Во время отпевания в церкви св. Роха доктор Жюйера демонстративно не вошел внутрь. Впрочем, там было такое скопление народа, что целая группа мужчин предпочла остаться на паперти. Июньский день выдался чудесный, очень теплый. Курить здесь было неудобно, и мужчины перевели разговор на политику. Из открытых настежь главных дверей доносились порою мощные звуки органа; церковь была затянута черным сукном, в ней мерцало множество свечей.
— Вы слышали, Тьер в будущем году выставляет свою кандидатуру от нашего округа, — объявил Леон Жоссеран со своим обычным глубокомысленным видом.
— Ах, так! — сказал доктор. — Вы-то уж не будете голосовать за него, ведь вы республиканец!
Молодой человек, чьи убеждения становились тем более умеренными, чем шире выводила его в свет г-жа Дамбревиль, сухо ответил:
— А почему бы и нет? Он ярый противник империи.
Завязался горячий спор. Леон говорил о тактике, доктор Жюйера упрямо отстаивал принципы. По мнению последнего, буржуазия отжила свой век, она является препятствием на пути революции; с тех пор как она у власти, она мешает прогрессу с еще большим упорством и ослеплением, чем это делала в свое время знать.
— Вы боитесь всего, вы бросаетесь в объятия крайней реакции, как только вообразите, что вам грозит опасность!
Тут неожиданно рассердился Кампардон:
— Я, сударь, был таким же якобинцем и безбожником, как и вы! Но, слава богу, ко мне вернулся рассудок… Нет, даже ваш Тьер не по мне. Он — путаник, человек, играющий идеями!
Однако все присутствовавшие либералы — Жоссеран, Октав и даже Трюбло, которому на все это было наплевать, — заявили, что отдадут свои голоса Тьеру. Официальным кандидатом был владелец крупной шоколадной фабрики, живший на улице Сент-Оноре, — некий Девенк, но они только отпускали шуточки на его счет. Девенка не поддерживало даже духовенство, так как было обеспокоено его связями с Тюильри. Кампардон, окончательно перешедший на сторону церкви, сдержанно отнесся к его имени. А потом, без всякого перехода, воскликнул:
— Знаете что? Пуля, ранившая вашего Гарибальди в ногу, должна была бы пробить его сердце!
И чтобы его больше не видели в обществе этих господ, он вошел в церковь, где высокий голос аббата Модюи отвечал на жалобные сетования хора.

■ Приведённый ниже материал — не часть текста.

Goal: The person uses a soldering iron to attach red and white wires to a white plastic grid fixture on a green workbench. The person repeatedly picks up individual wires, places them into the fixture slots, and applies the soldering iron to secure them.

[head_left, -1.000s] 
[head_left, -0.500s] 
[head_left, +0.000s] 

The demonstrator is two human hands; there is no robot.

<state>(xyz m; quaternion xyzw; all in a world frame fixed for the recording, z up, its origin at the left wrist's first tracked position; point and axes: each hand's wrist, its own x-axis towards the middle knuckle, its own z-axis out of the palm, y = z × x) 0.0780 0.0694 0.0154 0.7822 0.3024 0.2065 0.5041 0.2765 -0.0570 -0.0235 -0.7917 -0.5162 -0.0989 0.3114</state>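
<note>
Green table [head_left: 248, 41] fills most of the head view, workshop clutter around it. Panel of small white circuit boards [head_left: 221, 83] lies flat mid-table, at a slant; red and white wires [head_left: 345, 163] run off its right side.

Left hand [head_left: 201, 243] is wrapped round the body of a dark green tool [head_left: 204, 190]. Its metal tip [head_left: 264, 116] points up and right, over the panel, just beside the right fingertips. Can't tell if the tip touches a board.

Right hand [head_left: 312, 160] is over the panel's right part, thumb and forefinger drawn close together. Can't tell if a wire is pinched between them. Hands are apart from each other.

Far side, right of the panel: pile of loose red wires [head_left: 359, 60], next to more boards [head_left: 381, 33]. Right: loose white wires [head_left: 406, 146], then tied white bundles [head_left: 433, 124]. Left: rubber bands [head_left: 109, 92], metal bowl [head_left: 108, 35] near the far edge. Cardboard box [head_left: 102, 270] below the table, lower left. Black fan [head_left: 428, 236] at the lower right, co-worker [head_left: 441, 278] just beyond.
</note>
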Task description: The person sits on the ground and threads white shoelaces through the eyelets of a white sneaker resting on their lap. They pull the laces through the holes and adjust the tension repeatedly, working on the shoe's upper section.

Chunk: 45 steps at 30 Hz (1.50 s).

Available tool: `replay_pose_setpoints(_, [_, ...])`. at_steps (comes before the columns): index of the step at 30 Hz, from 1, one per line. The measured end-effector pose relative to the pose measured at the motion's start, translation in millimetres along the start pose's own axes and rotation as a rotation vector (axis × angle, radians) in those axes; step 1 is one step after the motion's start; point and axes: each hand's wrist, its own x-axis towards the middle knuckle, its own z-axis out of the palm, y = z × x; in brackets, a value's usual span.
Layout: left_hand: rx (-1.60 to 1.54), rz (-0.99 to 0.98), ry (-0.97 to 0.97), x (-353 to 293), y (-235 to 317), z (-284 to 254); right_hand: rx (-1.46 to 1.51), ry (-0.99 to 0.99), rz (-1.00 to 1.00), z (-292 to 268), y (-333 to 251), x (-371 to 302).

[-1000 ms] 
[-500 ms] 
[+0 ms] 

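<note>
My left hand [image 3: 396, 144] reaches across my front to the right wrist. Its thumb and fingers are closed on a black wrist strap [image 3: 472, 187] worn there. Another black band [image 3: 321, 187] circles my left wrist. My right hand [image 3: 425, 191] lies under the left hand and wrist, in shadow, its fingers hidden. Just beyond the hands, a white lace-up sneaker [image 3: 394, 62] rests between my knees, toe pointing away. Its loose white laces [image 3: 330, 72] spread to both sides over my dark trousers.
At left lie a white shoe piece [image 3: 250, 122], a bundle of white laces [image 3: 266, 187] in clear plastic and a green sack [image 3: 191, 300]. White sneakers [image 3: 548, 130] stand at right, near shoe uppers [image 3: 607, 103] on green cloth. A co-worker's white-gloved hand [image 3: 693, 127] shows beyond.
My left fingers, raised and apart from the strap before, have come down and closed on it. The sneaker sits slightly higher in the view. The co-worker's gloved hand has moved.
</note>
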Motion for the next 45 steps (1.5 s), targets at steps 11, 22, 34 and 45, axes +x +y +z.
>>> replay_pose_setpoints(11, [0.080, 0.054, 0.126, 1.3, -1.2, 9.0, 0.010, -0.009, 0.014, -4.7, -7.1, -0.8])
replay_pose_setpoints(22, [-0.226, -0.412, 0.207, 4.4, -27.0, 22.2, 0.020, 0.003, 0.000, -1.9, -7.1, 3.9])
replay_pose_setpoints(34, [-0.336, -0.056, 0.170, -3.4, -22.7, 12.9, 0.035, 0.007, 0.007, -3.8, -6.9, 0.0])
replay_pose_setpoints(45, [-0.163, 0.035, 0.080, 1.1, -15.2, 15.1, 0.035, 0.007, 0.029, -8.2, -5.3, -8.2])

— Теперь он уже совсем прилип к ним, — негромко сказал доктор, пожав плечами. — Вот где надо было бы как следует прогуляться метлой!
Римские дела приводили его в неистовство. Когда Леон напомнил о словах государственного министра, сказавшего в сенате, что империя вышла из недр революции, но лишь для того, чтобы сдержать ее, мужчины вернулись к разговору о предстоящих выборах. Они еще были единодушны в том, что императору необходимо преподать урок, но их уже начинало охватывать беспокойство, имена кандидатов уже разъединяли их, вызывая у них по ночам кошмары: им мерещился красный призрак. А рядом Гур, одетый с корректностью дипломата, слушал их, полный холодного презрения: он-то сам был просто за власть.
Впрочем, отпевание уже шло к концу; громкий скорбный возглас, донесшийся из глубины церкви, заставил их умолкнуть.
— Requiscat in расе! [9]
— Amen!
На кладбище Пер-Лашез, когда гроб опускали в могилу, Трюбло, все время державший Октава под руку, увидел, как тот опять обменялся улыбкой с г-жой Жюзер.
— О да, — пробормотал он, — бедная маленькая женщина, такая несчастная… Все, что хотите, только не это!
Октав вздрогнул. Как! И Трюбло тоже! Но тот сделал пренебрежительный жест; нет, не он, один из его приятелей. И вообще все, кого забавляет такое слизывание пенок.
— Извините меня, — добавил он. — Старик уже водворен на место, теперь я пойду отчитаюсь перед Дюверье в одном дельце.
Семейство удалялось, молчаливое и печальное. Трюбло пришлось задержать советника, чтобы сообщить ему о встрече со служанкой Клариссы; впрочем, адреса он не узнал, потому что служанка ушла от Клариссы накануне переезда, надавав ей оплеух. Таким образом, улетучилась последняя надежда. Дюверье уткнулся лицом в носовой платок и присоединился к родне.